MATERIAL SHOWN>
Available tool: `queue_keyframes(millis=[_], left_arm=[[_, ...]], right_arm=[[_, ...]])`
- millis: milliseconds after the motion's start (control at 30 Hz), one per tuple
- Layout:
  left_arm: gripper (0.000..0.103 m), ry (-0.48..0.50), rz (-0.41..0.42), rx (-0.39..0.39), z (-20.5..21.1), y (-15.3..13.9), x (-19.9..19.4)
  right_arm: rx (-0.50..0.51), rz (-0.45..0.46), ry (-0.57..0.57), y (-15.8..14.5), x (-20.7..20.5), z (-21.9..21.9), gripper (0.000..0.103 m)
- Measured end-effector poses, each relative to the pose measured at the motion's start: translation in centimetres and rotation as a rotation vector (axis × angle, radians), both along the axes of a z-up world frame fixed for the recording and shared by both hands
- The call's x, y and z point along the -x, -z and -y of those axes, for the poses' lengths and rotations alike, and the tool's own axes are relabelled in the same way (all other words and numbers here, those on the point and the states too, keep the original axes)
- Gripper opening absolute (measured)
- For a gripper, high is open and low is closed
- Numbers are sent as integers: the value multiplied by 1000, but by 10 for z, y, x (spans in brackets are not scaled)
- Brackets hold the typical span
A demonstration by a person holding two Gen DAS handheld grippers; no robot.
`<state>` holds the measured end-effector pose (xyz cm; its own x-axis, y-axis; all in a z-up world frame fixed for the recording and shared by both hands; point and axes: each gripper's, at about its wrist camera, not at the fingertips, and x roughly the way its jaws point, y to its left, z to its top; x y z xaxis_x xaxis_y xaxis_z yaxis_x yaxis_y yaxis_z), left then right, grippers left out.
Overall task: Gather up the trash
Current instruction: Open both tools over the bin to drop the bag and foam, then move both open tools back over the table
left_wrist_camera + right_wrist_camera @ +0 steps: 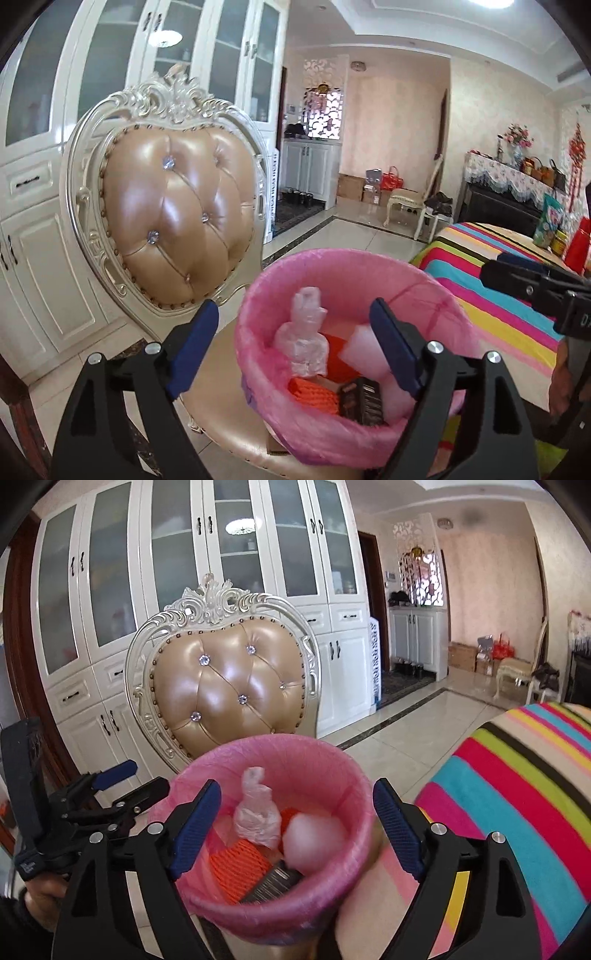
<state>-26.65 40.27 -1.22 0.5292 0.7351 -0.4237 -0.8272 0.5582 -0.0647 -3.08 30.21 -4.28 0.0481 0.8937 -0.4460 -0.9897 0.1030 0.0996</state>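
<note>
A bin with a pink liner (332,258) stands on the seat of an ornate chair (173,221). Inside lie a crumpled clear plastic bag (303,332), orange netting (314,395), a dark box (364,400) and white foam (365,343). My left gripper (294,308) hangs open over the bin, nothing between its blue pads. My right gripper (297,786) is open too, above the same bin (280,742), with the bag (255,819), netting (236,864) and foam (314,842) below it. The left gripper (136,781) shows at the left of the right wrist view.
A table under a striped cloth (498,295) stands right of the bin, with a snack bag (550,221) and a red box (580,243) on it. White cabinets (184,572) stand behind the chair (229,686). A tiled floor (424,720) stretches toward a far stool (517,672).
</note>
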Motion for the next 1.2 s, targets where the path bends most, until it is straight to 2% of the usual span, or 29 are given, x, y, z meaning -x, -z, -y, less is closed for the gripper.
queue_keyframes(millis=[233, 500, 667, 867, 1100, 1200], left_arm=[[94, 143, 4, -52, 48, -14, -42], [98, 389, 0, -115, 126, -28, -133], [98, 539, 20, -52, 172, -31, -189], [98, 674, 20, -49, 235, -37, -267], [98, 779, 1, 27, 281, -30, -367], [98, 808, -28, 25, 302, -21, -402]], right_arm=[[-31, 70, 119, -19, -27, 69, 80], [-59, 101, 350, -35, -84, 178, 82], [5, 133, 512, -37, -119, 249, 83], [9, 172, 665, -51, -160, 338, 83], [18, 142, 865, -46, -223, 436, 83], [28, 102, 913, -34, -252, 466, 83]])
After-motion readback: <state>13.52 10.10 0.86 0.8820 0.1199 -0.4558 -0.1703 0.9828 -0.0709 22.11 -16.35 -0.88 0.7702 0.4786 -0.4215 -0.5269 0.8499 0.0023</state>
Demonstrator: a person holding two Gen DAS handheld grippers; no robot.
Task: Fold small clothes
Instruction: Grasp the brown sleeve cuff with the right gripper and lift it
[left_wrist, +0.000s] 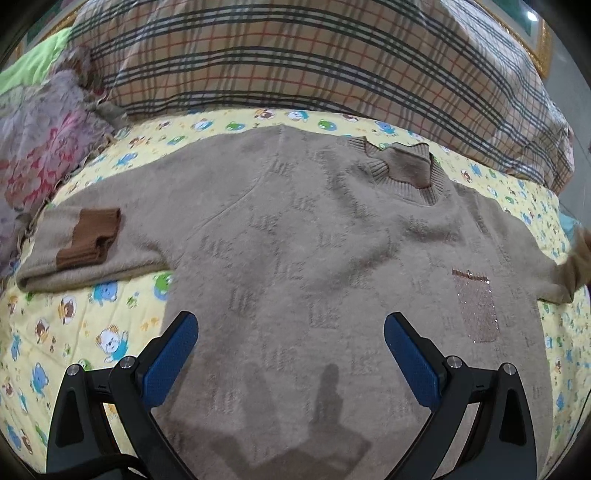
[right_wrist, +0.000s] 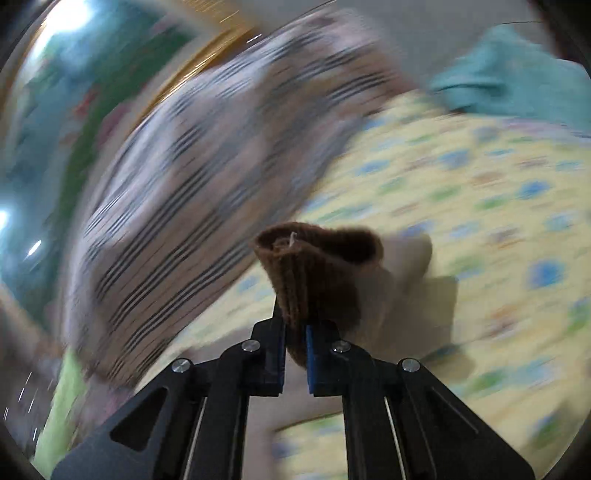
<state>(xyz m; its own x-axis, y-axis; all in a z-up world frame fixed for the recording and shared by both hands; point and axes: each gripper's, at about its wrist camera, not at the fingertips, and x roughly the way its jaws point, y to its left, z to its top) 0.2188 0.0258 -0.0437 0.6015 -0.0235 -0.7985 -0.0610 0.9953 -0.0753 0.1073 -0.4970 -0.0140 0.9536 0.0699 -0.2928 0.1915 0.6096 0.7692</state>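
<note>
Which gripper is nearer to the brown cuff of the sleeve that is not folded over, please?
The right. The right gripper has its jaws shut on that brown cuff. The left gripper hovers open over the sweater's lower body, away from it.

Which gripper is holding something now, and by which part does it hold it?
The right gripper holds the beige sweater by its dark brown sleeve cuff. The left gripper is open and holds nothing.

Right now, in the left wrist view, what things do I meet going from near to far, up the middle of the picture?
Hand-held gripper, open above the cloth → sweater body → its collar → yellow cartoon sheet → plaid pillow.
</note>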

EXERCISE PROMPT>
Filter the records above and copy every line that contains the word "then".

TASK ANSWER>
`<state>` holds the measured end-effector pose (xyz cm; its own x-axis, y-axis; all in a z-up world frame fixed for the recording and shared by both hands; point and axes: each gripper's, at about its wrist camera, not at the fingertips, and x roughly the way its jaws point, y to its left, z to its top; x y z xaxis_x xaxis_y xaxis_z yaxis_x yaxis_y yaxis_z), left then right, grippers left out.
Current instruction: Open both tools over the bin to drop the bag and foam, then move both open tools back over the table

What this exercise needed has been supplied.